What you are asked to do: Pick every line from the data below that contains the string "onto" and copy it.

Provided entries:
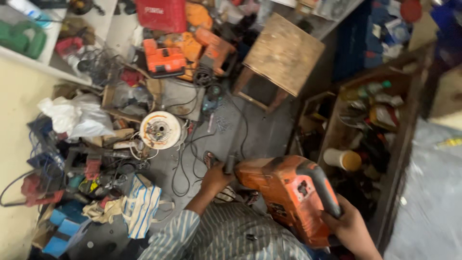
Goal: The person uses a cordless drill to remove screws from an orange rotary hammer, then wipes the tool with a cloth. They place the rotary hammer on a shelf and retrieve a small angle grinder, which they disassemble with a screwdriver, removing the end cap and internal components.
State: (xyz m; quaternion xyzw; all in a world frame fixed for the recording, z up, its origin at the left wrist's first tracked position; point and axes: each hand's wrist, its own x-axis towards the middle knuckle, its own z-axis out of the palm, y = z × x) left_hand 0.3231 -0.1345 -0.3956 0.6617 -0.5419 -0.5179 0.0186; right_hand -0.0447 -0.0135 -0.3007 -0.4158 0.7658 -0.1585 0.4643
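Note:
I hold a large orange power tool (284, 192) with a black handle over my lap. My right hand (349, 226) grips the black rear handle. My left hand (215, 178) is closed around the dark front end of the tool. My striped sleeve (178, 233) and striped trousers fill the lower middle of the view. The picture is blurred.
The grey floor (260, 130) carries black cables, a white round disc (160, 129), a striped cloth bag (140, 204) and white plastic bags (77, 115). Orange and red tool cases (166, 58) lie behind. A wooden stool (284, 53) stands at the back; a shelf of bottles (370, 115) at right.

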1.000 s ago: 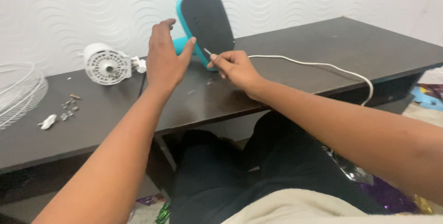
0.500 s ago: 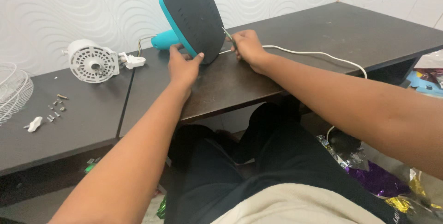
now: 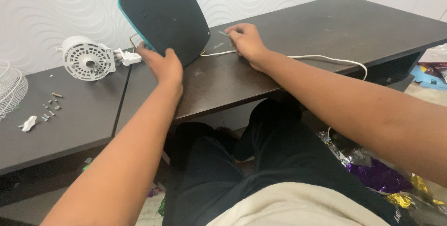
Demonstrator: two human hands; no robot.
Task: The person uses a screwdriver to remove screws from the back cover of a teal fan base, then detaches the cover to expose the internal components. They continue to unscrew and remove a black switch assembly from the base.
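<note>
While the dark fan base (image 3: pixel 165 14) stands tilted up on its lower edge near the back of the dark counter (image 3: pixel 326 30), the left hand (image 3: pixel 163 65) grasps it at that lower edge, fingers curled round the teal rim and thumb on the flat dark underside; the base leans toward the white patterned wall (image 3: pixel 37 7), its top edge cut off by the frame. The right hand (image 3: pixel 247 42) rests on the counter just right of the base, fingers pinched shut on a small thin metal piece (image 3: pixel 223 33) that pokes out leftward, too small to tell what it is; under this hand runs a white cord (image 3: pixel 326 59), which leaves the base, crosses the counter and drops over the front edge at the right. To the right of the right hand the counter surface lies open out to its far corner. Left of the base, a seam splits the counter; beyond it sit a round white motor housing (image 3: pixel 87 58) with a white plug block (image 3: pixel 126 57) touching it, a scatter of small screws (image 3: pixel 50 107), a white knob (image 3: pixel 29 122), and a white wire grille (image 3: pixel 10 88) at the left frame edge.
</note>
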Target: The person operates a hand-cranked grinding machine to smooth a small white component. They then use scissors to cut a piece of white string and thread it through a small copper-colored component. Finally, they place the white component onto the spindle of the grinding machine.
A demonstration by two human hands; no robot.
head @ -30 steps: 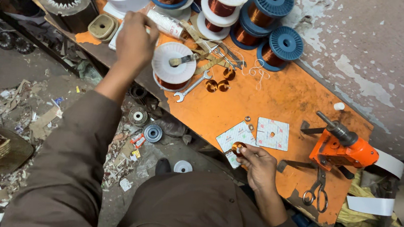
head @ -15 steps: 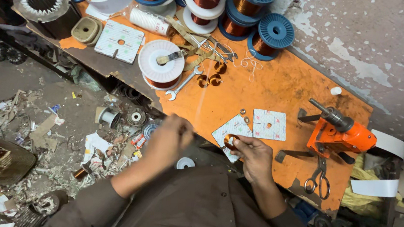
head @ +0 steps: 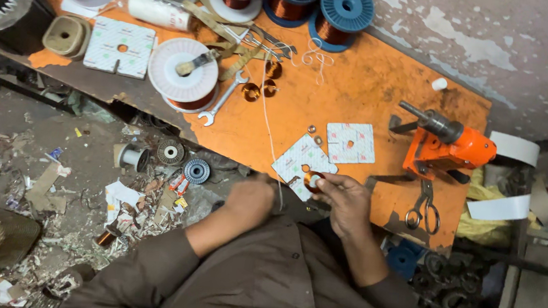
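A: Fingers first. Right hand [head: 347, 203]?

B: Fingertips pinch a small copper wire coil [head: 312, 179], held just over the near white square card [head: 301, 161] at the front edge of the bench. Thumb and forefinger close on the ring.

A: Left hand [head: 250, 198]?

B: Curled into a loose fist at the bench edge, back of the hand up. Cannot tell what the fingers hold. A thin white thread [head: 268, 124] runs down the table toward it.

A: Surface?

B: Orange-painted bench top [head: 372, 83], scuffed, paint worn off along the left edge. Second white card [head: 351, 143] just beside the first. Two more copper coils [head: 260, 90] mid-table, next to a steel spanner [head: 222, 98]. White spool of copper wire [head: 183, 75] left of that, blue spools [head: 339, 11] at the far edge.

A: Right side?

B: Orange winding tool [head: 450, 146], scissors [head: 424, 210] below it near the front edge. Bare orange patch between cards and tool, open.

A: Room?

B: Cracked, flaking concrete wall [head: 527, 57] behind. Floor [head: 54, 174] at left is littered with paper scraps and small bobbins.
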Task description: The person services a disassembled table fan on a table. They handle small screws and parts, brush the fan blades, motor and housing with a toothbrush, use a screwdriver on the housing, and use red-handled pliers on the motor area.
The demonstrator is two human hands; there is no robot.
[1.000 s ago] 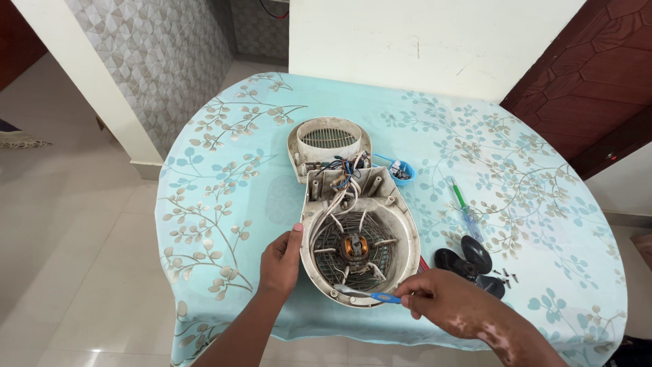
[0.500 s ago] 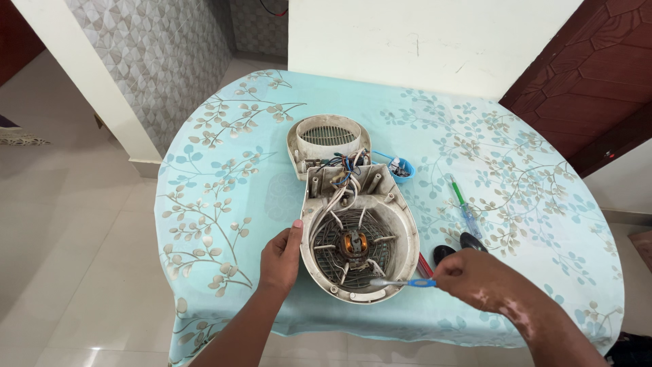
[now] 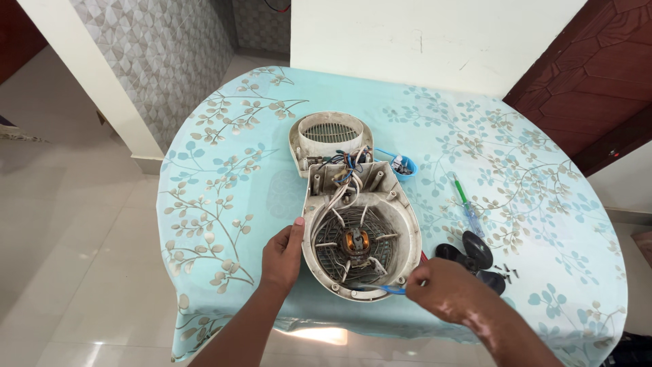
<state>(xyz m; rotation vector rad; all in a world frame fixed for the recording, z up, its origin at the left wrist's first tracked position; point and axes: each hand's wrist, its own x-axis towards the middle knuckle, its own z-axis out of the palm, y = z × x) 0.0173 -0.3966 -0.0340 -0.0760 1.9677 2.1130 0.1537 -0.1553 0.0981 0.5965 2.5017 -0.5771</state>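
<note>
Right hand shifted back, blue tool gripped

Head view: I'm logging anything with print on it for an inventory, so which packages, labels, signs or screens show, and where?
None show: no package, label, sign or screen.
Opened fan housing: table middle, off-white shell, bare wiring, copper motor.
Tablecloth: pale blue with a leaf pattern.

Bright, even daylight, soft shadows, floor glare, slight wide-angle edge distortion.

Fan housing on floral tablecloth
</note>
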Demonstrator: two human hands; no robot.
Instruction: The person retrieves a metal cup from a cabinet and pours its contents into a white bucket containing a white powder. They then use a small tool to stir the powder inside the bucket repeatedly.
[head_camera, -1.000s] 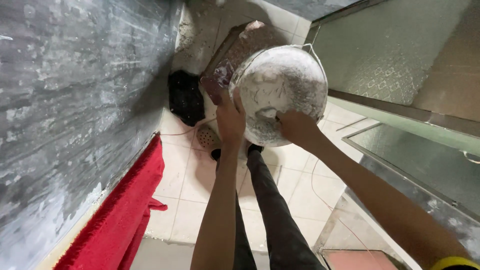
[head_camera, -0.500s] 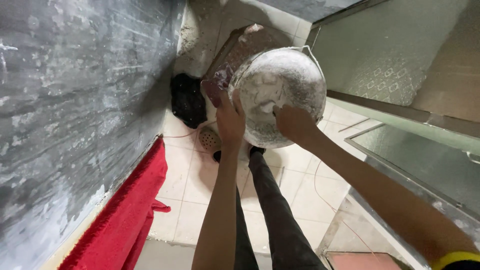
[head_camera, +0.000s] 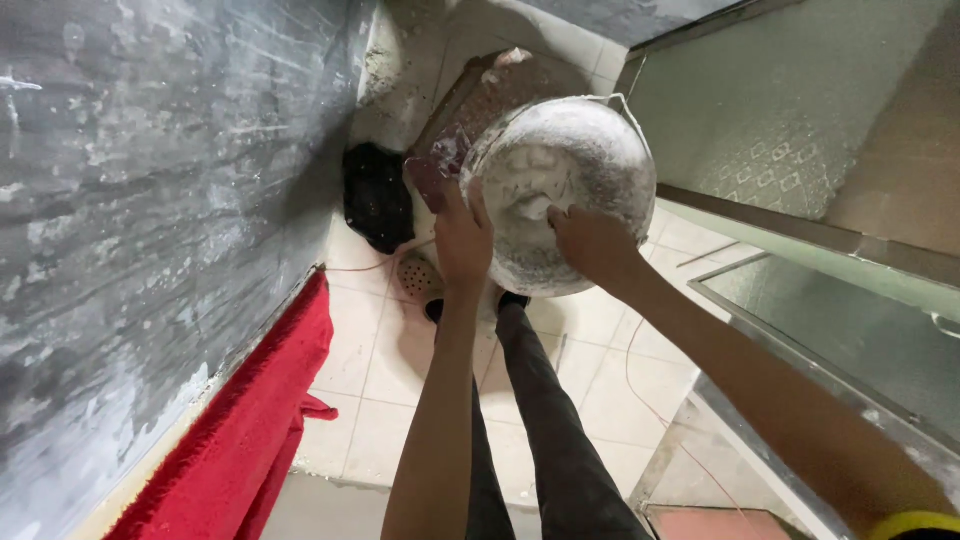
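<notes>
A round metal basin (head_camera: 590, 160), whitened with dusty residue, is held out in front of me above the tiled floor. My left hand (head_camera: 462, 238) grips its near left rim, fingers curled over the edge. My right hand (head_camera: 592, 245) presses on the basin's lower side, fingers spread against the metal. Both forearms reach forward from the bottom of the view. My legs in dark trousers (head_camera: 545, 440) stand below the basin.
A dark grey scratched wall (head_camera: 150, 200) fills the left. A red cloth (head_camera: 255, 420) lies along its base. A black bag (head_camera: 378, 195) and a floor drain (head_camera: 415, 275) sit on the pale tiles. A green-framed patterned glass door (head_camera: 790, 130) stands to the right.
The basin and both hands have stayed in nearly the same place; the basin has tipped slightly and my right hand has shifted a little on its side.
</notes>
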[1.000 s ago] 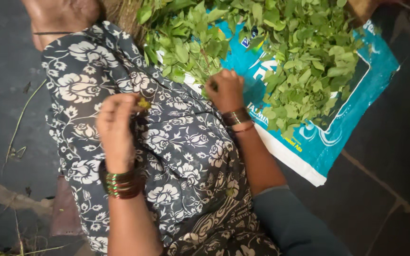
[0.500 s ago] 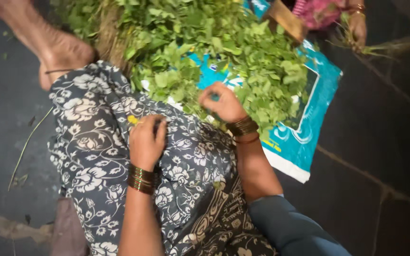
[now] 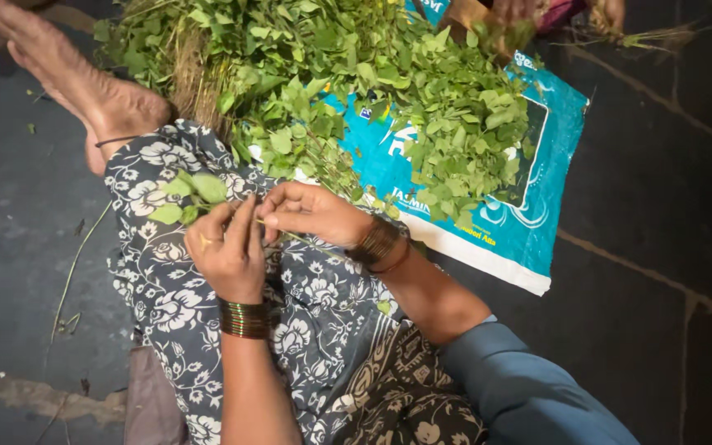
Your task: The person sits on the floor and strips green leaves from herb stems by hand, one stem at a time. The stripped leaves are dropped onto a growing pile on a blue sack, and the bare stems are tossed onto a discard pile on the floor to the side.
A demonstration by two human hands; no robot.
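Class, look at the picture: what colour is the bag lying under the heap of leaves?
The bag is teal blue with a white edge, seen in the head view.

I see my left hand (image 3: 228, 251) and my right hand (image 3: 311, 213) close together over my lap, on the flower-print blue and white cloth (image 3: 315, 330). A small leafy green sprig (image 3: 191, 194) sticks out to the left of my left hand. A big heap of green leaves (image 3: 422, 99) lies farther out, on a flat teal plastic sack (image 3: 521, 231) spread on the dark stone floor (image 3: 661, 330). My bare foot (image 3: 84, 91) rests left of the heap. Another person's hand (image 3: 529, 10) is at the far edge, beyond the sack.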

Answer to the exercise:
Target: The person operates a hand-cranked grinding machine to smooth a small white component. They then use scissors to cut a piece of white string and thread it through a small copper-colored component. Finally, they place the white component onto the spindle of the grinding machine.
Your task: The person sits on the floor and strips green leaves from herb stems by hand, one stem at a time. The stripped leaves are dropped onto a growing pile on a blue sack, and the bare stems are tossed onto a discard pile on the floor to the side.

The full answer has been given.